Copy task. Retype the whole listing exactly, omitting any picture in it.

(Data extract Opens)

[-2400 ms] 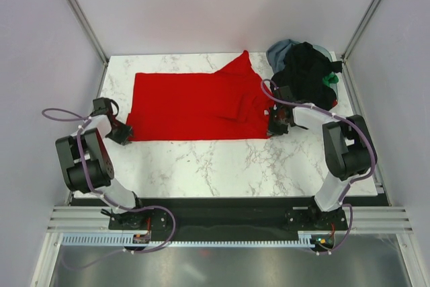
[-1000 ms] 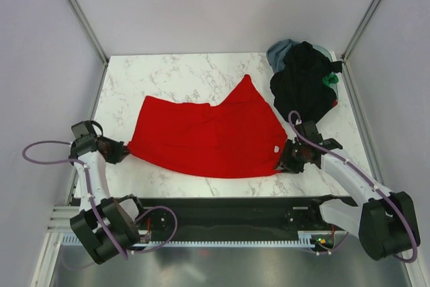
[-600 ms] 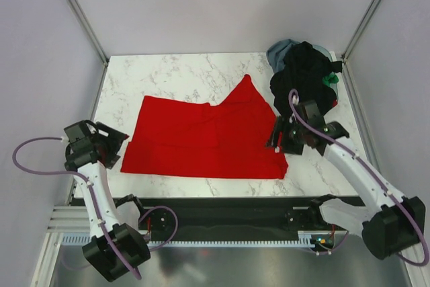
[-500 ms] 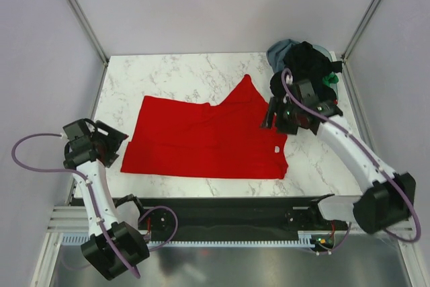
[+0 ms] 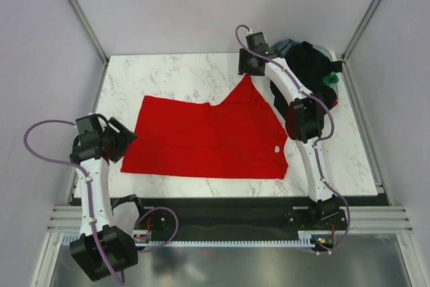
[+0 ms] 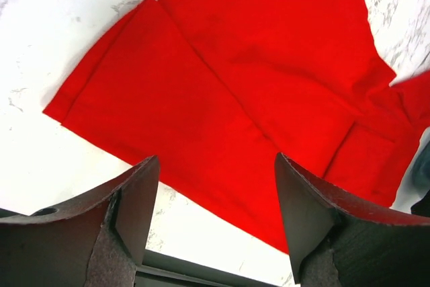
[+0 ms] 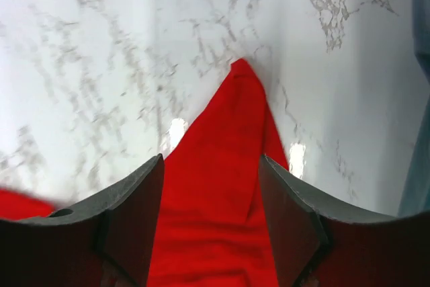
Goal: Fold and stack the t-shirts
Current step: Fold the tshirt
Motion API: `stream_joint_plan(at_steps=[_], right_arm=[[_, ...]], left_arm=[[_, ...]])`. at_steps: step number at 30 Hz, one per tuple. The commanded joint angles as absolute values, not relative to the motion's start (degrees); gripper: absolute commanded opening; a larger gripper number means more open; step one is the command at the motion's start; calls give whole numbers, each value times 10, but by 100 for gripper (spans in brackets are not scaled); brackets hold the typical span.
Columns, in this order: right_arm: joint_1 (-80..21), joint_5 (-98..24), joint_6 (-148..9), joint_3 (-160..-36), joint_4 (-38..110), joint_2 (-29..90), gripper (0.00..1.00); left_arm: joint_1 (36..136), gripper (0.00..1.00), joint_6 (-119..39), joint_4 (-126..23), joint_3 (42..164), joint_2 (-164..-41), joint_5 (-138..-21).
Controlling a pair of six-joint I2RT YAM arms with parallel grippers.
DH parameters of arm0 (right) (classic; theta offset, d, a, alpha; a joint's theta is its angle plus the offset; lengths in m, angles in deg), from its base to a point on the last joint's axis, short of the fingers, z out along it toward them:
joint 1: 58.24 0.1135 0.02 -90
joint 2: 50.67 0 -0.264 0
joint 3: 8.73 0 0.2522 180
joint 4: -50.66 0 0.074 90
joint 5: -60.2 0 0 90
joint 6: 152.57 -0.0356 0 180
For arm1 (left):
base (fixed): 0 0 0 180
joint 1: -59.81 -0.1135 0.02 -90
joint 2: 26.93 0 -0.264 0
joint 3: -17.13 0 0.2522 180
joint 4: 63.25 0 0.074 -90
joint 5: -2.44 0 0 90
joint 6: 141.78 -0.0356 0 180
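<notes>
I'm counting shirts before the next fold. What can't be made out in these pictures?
Pile, top view: the black shirt covers the rest; only slivers of grey-blue and green show, so the count is unclear.
Red shirt, left wrist view: far end cut off by the frame; part of the near edge behind the fingers.
Neck label, top view: too small to read.

Readable text: none in any of the three views.
Red t-shirt (image 5: 208, 136): plain cloth, with no print, number or logo on the side that shows.
Neck label (image 5: 277, 148): a small white patch near the shirt's right-hand near corner. It possibly carries print, but it is too small to read from above.
Pile of dark t-shirts (image 5: 316, 72): no lettering can be made out.
Table (image 5: 175, 72): grey marble veining only, no signs.
</notes>
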State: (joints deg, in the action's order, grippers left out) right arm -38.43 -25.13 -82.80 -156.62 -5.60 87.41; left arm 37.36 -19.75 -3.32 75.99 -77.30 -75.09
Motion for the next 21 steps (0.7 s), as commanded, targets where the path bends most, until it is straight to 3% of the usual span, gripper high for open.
stream_joint_plan(at_steps=[1,6,14,17,20,21], right_arm=[[-383,-178,-781,-1643,-48,935,66],[-385,-131,-752,-1605,23,957,67],[-387,-144,-750,-1616,84,1010,68],[-387,-165,-758,-1607,112,1020,65],[-387,-171,-766,-1607,124,1023,44],[-388,-171,-768,-1606,126,1021,27]], left_arm=[[403,76,-221,-47,767,-768,-753],[461,75,-208,-45,765,-748,-789],[466,74,-205,-43,763,-744,-797],[467,74,-204,-42,765,-752,-798],[467,75,-201,-43,765,-759,-811],[467,75,-203,-42,772,-773,-830]])
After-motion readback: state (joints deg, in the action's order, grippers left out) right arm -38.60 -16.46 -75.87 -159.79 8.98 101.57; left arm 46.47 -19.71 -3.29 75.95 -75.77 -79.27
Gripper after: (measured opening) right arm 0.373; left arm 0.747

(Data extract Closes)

## Output for this exercise
[-2400 ms] 
[-1000 ms] 
[-600 ms] 
[-500 ms] 
[+0 ms] 
[+0 ms] 
[+0 ms] 
Goal: Fold and stack the t-shirts
Current step: Fold the tshirt
Motion API: `stream_joint_plan(at_steps=[_], right_arm=[[_, ...]], left_arm=[[_, ...]])`. at_steps: step number at 30 Hz, one per tuple. The commanded joint angles as absolute values, not relative to the motion's start (degrees); gripper: absolute commanded opening; a larger gripper number means more open; step one is the command at the motion's start; calls give whole numbers, each value times 10, but by 100 for gripper (spans in brackets are not scaled); brackets hold the typical span.
Columns, in this order: right_arm: joint_1 (-80..21), joint_5 (-98..24), joint_6 (-148..9), joint_3 (-160..-36), joint_4 (-38..110), joint_2 (-29..90), gripper (0.00..1.00); left_arm: joint_1 (36..136), gripper (0.00..1.00), joint_6 (-119..39), joint_4 (-126..23), joint_3 (42..164), joint_2 (-164..-41), joint_5 (-138..-21).
Controlling a pair of six-joint I2RT YAM arms with parallel grippers.
DH parameters of arm0 (right) (classic; theta offset, d, a, alpha; a joint's theta is its angle plus the offset; lengths in m, angles in deg), from its base to a point on the last joint's axis, short of the fingers, z out along it toward them:
joint 1: 58.24 0.1135 0.02 -90
joint 2: 50.67 0 -0.264 0
joint 3: 8.73 0 0.2522 180
joint 4: -50.66 0 0.074 90
joint 5: -60.2 0 0 90
joint 6: 152.57 -0.0356 0 180
For arm1 (left):
base (fixed): 0 0 0 180
joint 1: -59.81 -0.1135 0.02 -90
joint 2: 26.93 0 -0.264 0
joint 3: -17.13 0 0.2522 180
joint 4: 63.25 0 0.074 -90
joint 5: -2.44 0 0 90
joint 6: 141.78 -0.0356 0 180
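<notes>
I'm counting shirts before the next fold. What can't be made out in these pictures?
Pile, top view: the black shirt covers the rest; only slivers of grey-blue and green show, so the count is unclear.
Red shirt, left wrist view: far end cut off by the frame; part of the near edge behind the fingers.
Neck label, top view: too small to read.

Readable text: none in any of the three views.
Red t-shirt (image 5: 208, 136): plain cloth, with no print, number or logo on the side that shows.
Neck label (image 5: 277, 148): a small white patch near the shirt's right-hand near corner. It possibly carries print, but it is too small to read from above.
Pile of dark t-shirts (image 5: 316, 72): no lettering can be made out.
Table (image 5: 175, 72): grey marble veining only, no signs.
</notes>
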State: (joints deg, in the action's order, grippers left out) right arm -38.43 -25.13 -82.80 -156.62 -5.60 87.41; left arm 37.36 -19.75 -3.32 75.99 -77.30 -75.09
Motion for the next 21 steps (0.7 s), as commanded, targets where the path bends most, until it is straight to 3% of the usual span, gripper high for open.
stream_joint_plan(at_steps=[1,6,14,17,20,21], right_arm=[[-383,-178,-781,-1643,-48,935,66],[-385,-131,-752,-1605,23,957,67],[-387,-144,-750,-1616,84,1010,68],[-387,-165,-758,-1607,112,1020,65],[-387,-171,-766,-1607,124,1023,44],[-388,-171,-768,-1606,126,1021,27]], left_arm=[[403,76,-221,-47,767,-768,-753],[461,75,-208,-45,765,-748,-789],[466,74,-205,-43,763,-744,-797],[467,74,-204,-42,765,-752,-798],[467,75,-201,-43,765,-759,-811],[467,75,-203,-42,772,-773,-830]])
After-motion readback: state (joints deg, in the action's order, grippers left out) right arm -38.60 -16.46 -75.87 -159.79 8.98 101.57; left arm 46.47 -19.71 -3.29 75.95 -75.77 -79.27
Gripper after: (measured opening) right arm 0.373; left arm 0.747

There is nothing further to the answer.